What you need to do =>
Without skipping anything, print all of the data exactly.

Source information =>
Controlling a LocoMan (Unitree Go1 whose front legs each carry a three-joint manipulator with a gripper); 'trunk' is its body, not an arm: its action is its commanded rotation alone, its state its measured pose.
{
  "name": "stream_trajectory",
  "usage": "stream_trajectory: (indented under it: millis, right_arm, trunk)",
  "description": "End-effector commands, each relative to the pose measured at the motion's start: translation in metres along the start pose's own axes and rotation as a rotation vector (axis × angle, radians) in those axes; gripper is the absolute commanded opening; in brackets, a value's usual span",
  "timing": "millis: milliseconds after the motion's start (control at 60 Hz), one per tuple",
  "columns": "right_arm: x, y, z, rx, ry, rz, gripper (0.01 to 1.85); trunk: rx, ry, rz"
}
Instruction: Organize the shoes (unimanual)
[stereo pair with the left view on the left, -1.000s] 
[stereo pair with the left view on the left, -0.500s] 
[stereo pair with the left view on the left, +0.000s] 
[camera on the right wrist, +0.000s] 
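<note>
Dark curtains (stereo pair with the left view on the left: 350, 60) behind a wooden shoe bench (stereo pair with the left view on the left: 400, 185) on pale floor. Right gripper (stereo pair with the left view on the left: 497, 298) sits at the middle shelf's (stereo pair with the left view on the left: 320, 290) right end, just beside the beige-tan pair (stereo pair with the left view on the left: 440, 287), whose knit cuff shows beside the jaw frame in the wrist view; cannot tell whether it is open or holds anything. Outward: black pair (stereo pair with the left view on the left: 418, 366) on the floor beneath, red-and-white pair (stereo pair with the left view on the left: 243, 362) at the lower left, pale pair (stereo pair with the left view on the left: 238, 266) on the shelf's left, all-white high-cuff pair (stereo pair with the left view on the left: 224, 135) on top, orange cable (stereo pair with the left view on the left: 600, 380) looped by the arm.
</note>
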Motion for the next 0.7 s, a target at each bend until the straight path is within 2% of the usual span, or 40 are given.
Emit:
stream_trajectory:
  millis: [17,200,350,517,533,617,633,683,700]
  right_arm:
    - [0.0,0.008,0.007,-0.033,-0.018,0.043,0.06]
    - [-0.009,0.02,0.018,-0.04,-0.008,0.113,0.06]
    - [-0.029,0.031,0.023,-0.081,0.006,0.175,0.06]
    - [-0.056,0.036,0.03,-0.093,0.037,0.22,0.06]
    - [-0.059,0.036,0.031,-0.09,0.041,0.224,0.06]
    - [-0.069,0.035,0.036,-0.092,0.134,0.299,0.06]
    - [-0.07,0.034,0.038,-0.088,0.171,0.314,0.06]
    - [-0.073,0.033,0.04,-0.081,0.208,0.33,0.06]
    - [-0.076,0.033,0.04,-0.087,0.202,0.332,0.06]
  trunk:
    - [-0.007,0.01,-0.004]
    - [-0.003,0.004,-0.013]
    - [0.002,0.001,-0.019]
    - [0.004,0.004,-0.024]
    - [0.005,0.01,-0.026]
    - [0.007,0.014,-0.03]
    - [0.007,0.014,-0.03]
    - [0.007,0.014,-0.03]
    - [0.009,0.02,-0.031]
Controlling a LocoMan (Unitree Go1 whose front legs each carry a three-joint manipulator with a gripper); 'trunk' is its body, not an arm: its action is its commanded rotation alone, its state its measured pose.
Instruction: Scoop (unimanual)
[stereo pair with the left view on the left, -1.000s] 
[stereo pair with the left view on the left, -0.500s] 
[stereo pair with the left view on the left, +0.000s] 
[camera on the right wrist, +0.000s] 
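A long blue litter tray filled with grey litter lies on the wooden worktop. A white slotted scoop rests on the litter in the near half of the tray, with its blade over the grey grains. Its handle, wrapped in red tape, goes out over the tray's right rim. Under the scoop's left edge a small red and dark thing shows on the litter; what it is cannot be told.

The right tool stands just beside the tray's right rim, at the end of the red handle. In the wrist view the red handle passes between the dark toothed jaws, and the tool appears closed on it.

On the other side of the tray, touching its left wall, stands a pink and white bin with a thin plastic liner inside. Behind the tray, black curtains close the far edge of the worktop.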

Solution =>
Controlling a LocoMan (Unitree Go1 whose front legs each carry a three-joint manipulator with a gripper); 'trunk' is its body, not an arm: its action is its commanded rotation alone, its state its measured pose.
{
  "name": "stream_trajectory",
  "usage": "stream_trajectory: (indented under it: millis, right_arm, trunk)",
  "description": "End-effector commands, each relative to the pose measured at the motion's start: translation in metres along the start pose's own axes and rotation as a rotation vector (axis × angle, radians) in those axes; gripper is the absolute commanded opening; in brackets, a value's usual span",
  "timing": "millis: milliseconds after the motion's start (control at 60 Hz), one per tuple",
  "columns": "right_arm: x, y, z, rx, ry, rz, gripper (0.01 to 1.85); trunk: rx, ry, rz"
}
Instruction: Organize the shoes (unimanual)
[stereo pair with the left view on the left, -1.000s] 
[stereo pair with the left view on the left, -0.500s] 
[stereo pair with the left view on the left, +0.000s] 
[camera on the right wrist, +0.000s] 
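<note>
Dark curtains (stereo pair with the left view on the left: 350, 60) behind a wooden shoe bench (stereo pair with the left view on the left: 400, 185) on pale floor. Right gripper (stereo pair with the left view on the left: 497, 298) sits at the middle shelf's (stereo pair with the left view on the left: 320, 290) right end, just beside the beige-tan pair (stereo pair with the left view on the left: 440, 287), whose knit cuff shows beside the jaw frame in the wrist view; cannot tell whether it is open or holds anything. Outward: black pair (stereo pair with the left view on the left: 418, 366) on the floor beneath, red-and-white pair (stereo pair with the left view on the left: 243, 362) at the lower left, pale pair (stereo pair with the left view on the left: 238, 266) on the shelf's left, all-white high-cuff pair (stereo pair with the left view on the left: 224, 135) on top, orange cable (stereo pair with the left view on the left: 600, 380) looped by the arm.
</note>
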Motion for the next 0.7 s, a target at each bend until the straight path is within 2% of the usual span, or 40 are given.
Emit:
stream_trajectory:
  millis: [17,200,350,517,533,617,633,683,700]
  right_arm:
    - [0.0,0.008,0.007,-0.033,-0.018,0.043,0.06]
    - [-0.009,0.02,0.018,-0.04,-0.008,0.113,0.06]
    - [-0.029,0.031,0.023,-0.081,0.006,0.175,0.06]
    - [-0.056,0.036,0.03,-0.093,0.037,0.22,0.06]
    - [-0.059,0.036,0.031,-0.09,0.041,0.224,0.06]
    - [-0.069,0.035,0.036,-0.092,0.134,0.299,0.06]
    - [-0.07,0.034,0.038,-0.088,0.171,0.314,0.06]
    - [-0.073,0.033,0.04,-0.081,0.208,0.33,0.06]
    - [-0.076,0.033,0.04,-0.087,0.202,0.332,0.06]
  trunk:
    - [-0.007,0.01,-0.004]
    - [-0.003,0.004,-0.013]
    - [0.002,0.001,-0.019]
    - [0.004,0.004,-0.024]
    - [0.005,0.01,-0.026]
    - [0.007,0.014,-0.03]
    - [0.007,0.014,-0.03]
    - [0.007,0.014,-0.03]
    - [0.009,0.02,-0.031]
Controlling a LocoMan (Unitree Go1 whose front legs each carry a three-joint manipulator with a gripper); 'trunk' is its body, not an arm: its action is its commanded rotation alone, its state its measured pose.
Instruction: Scoop (unimanual)
[stereo pair with the left view on the left, -1.000s] 
[stereo pair with the left view on the left, -0.500s] 
[stereo pair with the left view on the left, +0.000s] 
[camera on the right wrist, +0.000s] 
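A long blue litter tray filled with grey litter lies on the wooden worktop. A white slotted scoop rests on the litter in the near half of the tray, with its blade over the grey grains. Its handle, wrapped in red tape, goes out over the tray's right rim. Under the scoop's left edge a small red and dark thing shows on the litter; what it is cannot be told.

The right tool stands just beside the tray's right rim, at the end of the red handle. In the wrist view the red handle passes between the dark toothed jaws, and the tool appears closed on it.

On the other side of the tray, touching its left wall, stands a pink and white bin with a thin plastic liner inside. Behind the tray, black curtains close the far edge of the worktop.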

That completes the answer to this exercise.